Hepsini yapabilirim biliyorsunuz ama şu an imkansız. Çünkü kalem ne kırmızı,ne siyah ne da mor... O sadece boktan bir "sarı". Belki onunda suçu yok. O aslında "sarı" değil,belki yeşil belki mavi belki turuncu belki de pembe. Bilmiyorum. Elimdeki kalemin rengini sorgularsam düşünce suçundan olmadı bir davadan en kötü ihtimalle ilkokulda çaldığım kokulu silgi yüzünden hapse atılabilirim.Ya da silahlı bir saldırıya uğrayabilirim.
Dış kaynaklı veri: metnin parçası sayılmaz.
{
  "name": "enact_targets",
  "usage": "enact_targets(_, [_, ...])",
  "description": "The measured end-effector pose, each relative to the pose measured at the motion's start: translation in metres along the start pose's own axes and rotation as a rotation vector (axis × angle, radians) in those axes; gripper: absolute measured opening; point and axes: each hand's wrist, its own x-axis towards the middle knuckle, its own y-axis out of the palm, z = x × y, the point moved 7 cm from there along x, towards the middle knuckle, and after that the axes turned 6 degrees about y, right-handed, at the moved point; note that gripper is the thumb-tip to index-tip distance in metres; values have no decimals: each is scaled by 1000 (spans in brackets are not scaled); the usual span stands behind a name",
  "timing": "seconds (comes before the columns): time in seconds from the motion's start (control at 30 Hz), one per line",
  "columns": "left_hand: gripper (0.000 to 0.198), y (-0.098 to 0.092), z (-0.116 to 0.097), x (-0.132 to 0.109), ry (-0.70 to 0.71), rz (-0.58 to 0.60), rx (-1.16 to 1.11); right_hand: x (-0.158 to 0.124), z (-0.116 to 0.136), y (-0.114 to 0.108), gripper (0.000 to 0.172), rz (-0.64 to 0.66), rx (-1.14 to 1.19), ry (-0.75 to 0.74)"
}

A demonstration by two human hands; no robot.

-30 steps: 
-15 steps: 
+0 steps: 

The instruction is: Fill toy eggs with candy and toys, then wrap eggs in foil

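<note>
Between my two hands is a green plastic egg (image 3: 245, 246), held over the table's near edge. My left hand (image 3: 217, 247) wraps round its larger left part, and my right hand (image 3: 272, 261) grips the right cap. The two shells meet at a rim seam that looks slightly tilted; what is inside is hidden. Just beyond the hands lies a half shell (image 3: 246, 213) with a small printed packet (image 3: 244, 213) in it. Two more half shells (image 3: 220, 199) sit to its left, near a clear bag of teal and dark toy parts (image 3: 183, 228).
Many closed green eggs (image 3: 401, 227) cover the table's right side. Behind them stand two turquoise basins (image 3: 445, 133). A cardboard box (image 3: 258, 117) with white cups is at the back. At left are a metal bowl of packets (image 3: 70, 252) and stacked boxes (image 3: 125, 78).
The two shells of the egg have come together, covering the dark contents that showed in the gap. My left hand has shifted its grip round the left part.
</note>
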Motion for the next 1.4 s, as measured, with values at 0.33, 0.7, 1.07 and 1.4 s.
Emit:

Ki devlet ve vatandaş affetse eğitim öğretimci affetmeyecektir.(Öğretmenlerin sitemleri için şimdiden şunu söylemeliyim ki anne,baba,dede,amca,eş,dost,torun torba 7’den 77’ye herkesten bir parça öğrenebilir eğitim-öğretimine katkıda bulunabilirsin.Neyse iç sesimi susturup devam ediyorum.) Ne diyordum? Eğitim-öğretimci katiyen izin vermeyecektir. Neden mi? Basit... "Neden?" diye sorulduğunda "Kural böyle." diyen bir eğitim sistemimiz var. Ve böyle bir sistemde " Bu kalem gerçekten sarı mı yoksa ben mavi görüyorum da doğduğumdan beri onun bana sarı olduğu enjekte edildi diye mi sarı biliyorum?" ya da "İnsanların damak tadının farklı olması benim çilekten aldığım tadı bilmem kimin armuttan alması ya da sinir sistemlerimizin farklı çalışması hatta bazılarımizda dilden beyine giden sinirlerin eksik olması olabilir mi?" Sorularını kendine saklamalısın. Soramazsın! Hadi bi bok yedin sordun. "Yut çocuğum lokmanı. Ağzında yemek varken konuşulmaz. Hatta bundan sonra hep ye ki benim cevaplayamadığım hatta anlamaya korktuğum soruları sorup beni göt gibi bırakma. Biliyorsun ki ben beynini kullanmaya kullanmaya paslanmasına neden olmuş sonra da onu hurdacıya satmış insanımsı görünen bir zombiyim." niteliğinde bir cevap alırsın. "O sarı! O çileğin tadı! Düşünme! Kural bu! Senden öncekiler hepimizin yerine zaten düşünmüş." Böyle bi cevap aldıysan sıçtın demektir. Beynini kullanmaya üşenen insan sana itinayla şu etiketi yapıştırır : "Salak ve boş insan!". Hadi geçmiş olsun.
Neyse...
Ne diyordum ben?
Sarı?
Benim suçu yok!
Kalem sarı...
Çağla İpek
YORUMLAR
Henüz yorum yapılmamış.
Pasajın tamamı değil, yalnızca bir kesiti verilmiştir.